One man, seated in front of me (the aisle across from the MAAPE) finally could hold his tongue no longer. He stated, loudly enough for all of us to hear, "Thank God this isn't an overseas flight! Three hours straight?! Seriously??" In the ultimate display of camaraderie, a gentleman sitting in front of the MAAPE passed back one of those airline-sized bottles of whiskey. Followed by one filled with vodka. Followed by a can of Coke. "So this is how you're surviving!," replied the grateful fellow passenger who took the whiskey in one shot. The laughter united us, and the MAAPE turned around and smiled, wondering about the joke she must have missed. She then continued talking. As loudly as before. We all had one more good laugh at her expense when I sneezed (never a subtle thing on my part) and my quick-witted son Ian announced for everyone to hear, "Geez, Mom, must you be so LOUD!" Love that kid.
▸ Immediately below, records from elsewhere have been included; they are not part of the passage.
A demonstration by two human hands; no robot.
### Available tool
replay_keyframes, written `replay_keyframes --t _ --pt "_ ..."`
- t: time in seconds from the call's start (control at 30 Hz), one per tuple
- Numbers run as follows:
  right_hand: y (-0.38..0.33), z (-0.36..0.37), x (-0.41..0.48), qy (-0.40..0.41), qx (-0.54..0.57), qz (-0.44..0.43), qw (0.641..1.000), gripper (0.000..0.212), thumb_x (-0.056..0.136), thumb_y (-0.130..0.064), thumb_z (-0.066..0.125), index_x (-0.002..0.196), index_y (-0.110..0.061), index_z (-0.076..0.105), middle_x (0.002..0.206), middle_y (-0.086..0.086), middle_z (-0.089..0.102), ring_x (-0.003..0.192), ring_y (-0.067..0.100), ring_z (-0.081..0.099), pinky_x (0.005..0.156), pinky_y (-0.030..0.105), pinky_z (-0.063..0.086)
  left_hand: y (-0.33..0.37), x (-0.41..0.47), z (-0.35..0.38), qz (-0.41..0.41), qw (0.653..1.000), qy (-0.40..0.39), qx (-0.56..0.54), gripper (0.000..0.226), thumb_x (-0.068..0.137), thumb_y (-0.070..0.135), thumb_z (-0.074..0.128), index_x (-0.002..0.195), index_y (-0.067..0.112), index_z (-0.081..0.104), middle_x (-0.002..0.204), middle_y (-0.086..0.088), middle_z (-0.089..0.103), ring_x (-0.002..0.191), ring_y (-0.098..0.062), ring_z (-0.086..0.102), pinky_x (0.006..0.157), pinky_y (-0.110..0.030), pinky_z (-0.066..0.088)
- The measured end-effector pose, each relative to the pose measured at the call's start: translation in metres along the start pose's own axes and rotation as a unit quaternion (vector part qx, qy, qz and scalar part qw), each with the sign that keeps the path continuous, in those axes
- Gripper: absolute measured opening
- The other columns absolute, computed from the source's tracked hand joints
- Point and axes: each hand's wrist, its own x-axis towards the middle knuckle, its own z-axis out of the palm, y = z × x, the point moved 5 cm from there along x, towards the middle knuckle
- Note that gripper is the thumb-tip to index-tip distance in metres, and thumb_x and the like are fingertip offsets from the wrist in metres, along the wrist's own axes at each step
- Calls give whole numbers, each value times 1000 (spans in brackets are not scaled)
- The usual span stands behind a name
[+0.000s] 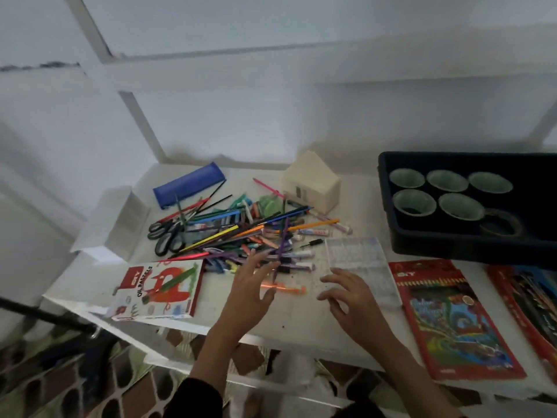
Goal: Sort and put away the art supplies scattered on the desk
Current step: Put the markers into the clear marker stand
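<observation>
A white tabletop (301, 315) stands against a pale wall with white shelving above, and a patterned floor shows below its near edge. A heap of pencils and pens (241, 233) lies mid-table, an oil pastels box (159, 289) at the near-left edge, a black tray (470, 239) of cups at the far-right. Both the left hand (251, 292) and right hand (351, 300) hover spread-fingered and empty near the heap's front; contact is unclear.

Bare desk (301, 315) fronts the pencil pile (241, 233); black tray (388, 188) blocks right.
</observation>
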Motion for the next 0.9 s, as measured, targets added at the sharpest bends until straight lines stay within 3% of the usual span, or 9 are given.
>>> replay_keyframes --t 0.1,0.2,0.33,0.47,0.6,0.9 --pt "-19 38 24 10 2 -10 1000 24 74 -1 63 86 -21 69 109 -2 66 120 14 47 96 47 44 -47 1 -22 -33 999 -11 21 50 83 10 68 128 24 54 142 0 39 142 -23 23 111 -53 26" --pt "-39 79 45 34 -15 -14 999 31 73 -3 61 96 -23 66 113 0 64 120 17 47 94 49 44 -97 2 -48 -60 996 -19 66 54 81 12 69 130 26 53 143 -3 38 142 -25 22 109 -59 25" --pt "-73 136 64 49 -137 4 989 38 76 -14 62 112 -26 60 133 -1 55 130 18 39 106 62 21 -168 3 -86 -98 990 6 97 54 83 17 68 133 24 49 144 -5 37 139 -29 28 107 -61 26" --pt "-80 175 77 -35 -252 54 965 49 86 -39 41 134 -30 44 146 1 41 138 19 32 101 70 18 -218 -6 -99 -138 982 -38 124 55 94 38 49 145 29 30 154 2 22 144 -18 14 116 -52 7" --pt "-74 183 73 -55 -298 61 951 53 86 -45 35 137 -32 39 151 0 34 140 19 27 104 66 15 -235 -16 -94 -89 985 -49 139 66 90 61 17 146 28 26 155 1 23 145 -17 12 115 -47 1" --pt "-77 182 76 -67 -323 95 939 54 85 -44 35 138 -35 40 150 -4 35 141 17 22 107 60 9 -236 -15 -95 -84 988 -30 125 72 86 61 14 143 24 35 152 -2 29 143 -20 19 115 -48 4"
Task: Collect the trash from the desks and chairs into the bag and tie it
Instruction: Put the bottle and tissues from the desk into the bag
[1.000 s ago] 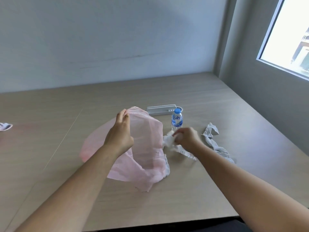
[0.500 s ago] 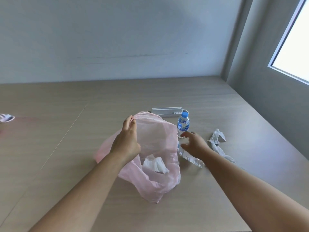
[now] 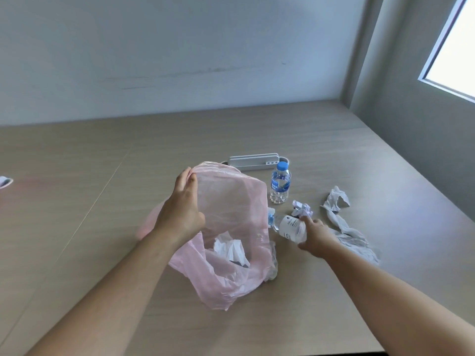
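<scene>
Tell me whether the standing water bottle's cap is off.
No, the standing bottle has its blue cap sitting on its neck.

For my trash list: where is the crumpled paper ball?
Head view, right of centre: the crumpled paper ball lies on the desk between the upright bottle and the right hand.

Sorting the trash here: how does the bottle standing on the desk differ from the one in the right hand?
The standing bottle is upright on the desk, untouched; the held bottle lies tilted, gripped by the right hand, neck toward the pink bag. The standing bottle's label is blue; the held bottle's looks white. Both are clear plastic.
</scene>
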A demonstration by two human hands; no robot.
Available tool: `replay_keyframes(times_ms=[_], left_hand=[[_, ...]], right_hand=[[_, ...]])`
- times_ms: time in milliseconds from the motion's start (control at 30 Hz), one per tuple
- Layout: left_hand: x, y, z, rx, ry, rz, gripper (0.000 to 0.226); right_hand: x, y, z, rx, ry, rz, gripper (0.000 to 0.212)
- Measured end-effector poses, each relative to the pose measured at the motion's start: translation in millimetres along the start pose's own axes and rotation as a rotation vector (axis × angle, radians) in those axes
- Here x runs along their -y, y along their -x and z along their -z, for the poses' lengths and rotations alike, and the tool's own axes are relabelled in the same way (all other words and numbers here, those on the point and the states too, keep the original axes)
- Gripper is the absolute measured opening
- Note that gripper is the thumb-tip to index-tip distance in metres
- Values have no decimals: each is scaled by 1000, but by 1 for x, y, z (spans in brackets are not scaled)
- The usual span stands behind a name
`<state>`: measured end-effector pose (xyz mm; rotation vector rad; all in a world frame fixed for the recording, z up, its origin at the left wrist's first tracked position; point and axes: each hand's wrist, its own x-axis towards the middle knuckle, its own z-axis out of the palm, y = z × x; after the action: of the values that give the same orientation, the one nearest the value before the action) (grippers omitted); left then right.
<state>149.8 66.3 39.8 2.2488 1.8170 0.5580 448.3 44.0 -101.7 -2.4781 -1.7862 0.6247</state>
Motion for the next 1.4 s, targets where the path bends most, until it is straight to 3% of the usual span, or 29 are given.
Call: replay_keyframes(times_ms=[167,233,333,533,733,900,967,1067,1133,1300,1400], left_hand=[[8,-2,5,0,-2,29,81],[13,-1,6,4,13,46,81],[14,3,6,3,45,56,79],[13,14,6,30,85,34,84],[24,25,5,10,109,62,82],[31,26,1,32,116,90,83],[33,24,0,25,113,100,83],[35,19,0,-11,96,110,82],[39,13,4,-50,79,119,80],[56,3,17,-108,35,195,77],[64,6,18,-88,15,231,77]], right_hand=[[-9,-5,77,114,-320,-42,73],[-15,-1,111,243,-497,-73,65],[-10,12,142,457,-573,-29,56],[81,26,99,647,-593,70,56],[174,36,-5,459,-644,143,71],[171,38,-32,317,-616,219,80],[160,33,-22,247,-685,220,61],[128,27,-2,-32,-677,189,15],[100,24,1,-140,-555,130,14],[52,37,-47,208,-32,256,61],[40,39,-71,100,8,280,35]])
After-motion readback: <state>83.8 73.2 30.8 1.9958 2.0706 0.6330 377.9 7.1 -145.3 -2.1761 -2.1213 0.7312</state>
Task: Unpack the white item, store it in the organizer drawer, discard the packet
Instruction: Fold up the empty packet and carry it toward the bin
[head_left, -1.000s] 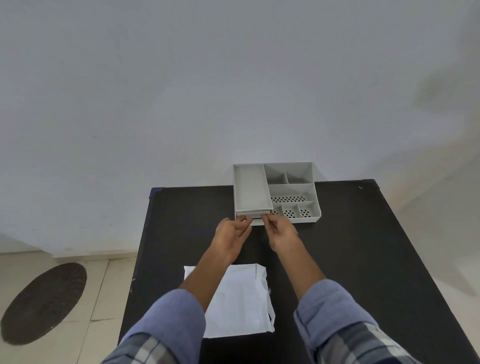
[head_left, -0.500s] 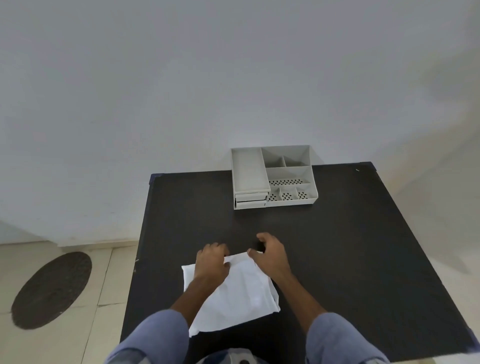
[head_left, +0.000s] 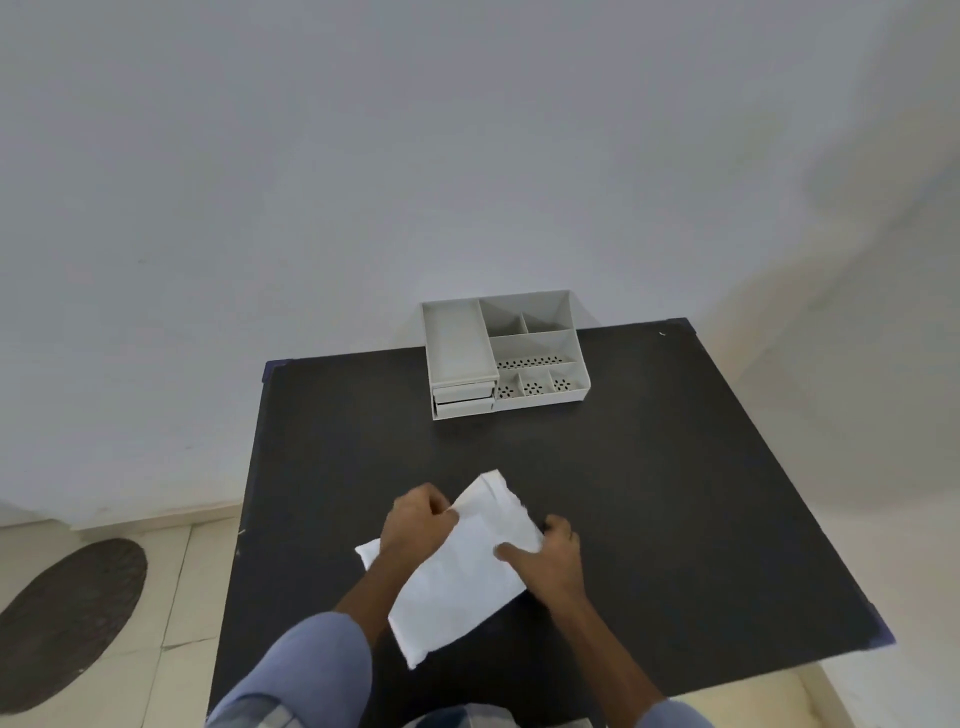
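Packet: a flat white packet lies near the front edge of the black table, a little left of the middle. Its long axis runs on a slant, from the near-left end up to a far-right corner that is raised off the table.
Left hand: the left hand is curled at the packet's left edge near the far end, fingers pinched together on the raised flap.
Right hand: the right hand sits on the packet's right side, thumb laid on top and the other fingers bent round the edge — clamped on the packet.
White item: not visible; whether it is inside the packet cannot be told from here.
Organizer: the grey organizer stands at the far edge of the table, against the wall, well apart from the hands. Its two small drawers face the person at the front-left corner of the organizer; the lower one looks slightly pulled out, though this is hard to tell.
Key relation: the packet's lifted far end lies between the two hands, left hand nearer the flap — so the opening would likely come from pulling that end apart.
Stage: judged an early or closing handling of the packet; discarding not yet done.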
When at last the plane landed and passengers disembarked, the palpable tension was broken and along with sighs of relief were comments and questions like, "Why didn't someone say something?" (We can all blame it on Rob.) One woman suggested the flight attendant should have spoken for all of us. The attendant responded with "I couldn't believe it. I kept thinking she had to stop eventually, but she just kept going."

I learned several valuable lesson on this flight:
  1. Everyone should own noise-canceling headphones.
  2. Alcohol is a good idea, regardless of whether you need it to calm your nerves.
  3. Never listen to your husband when it comes to dealing with a problem.
Oh, and one more thing. Don't diss the baby. Little Samuel slept through the whole thing. Lucky little Cabbage Patch kid.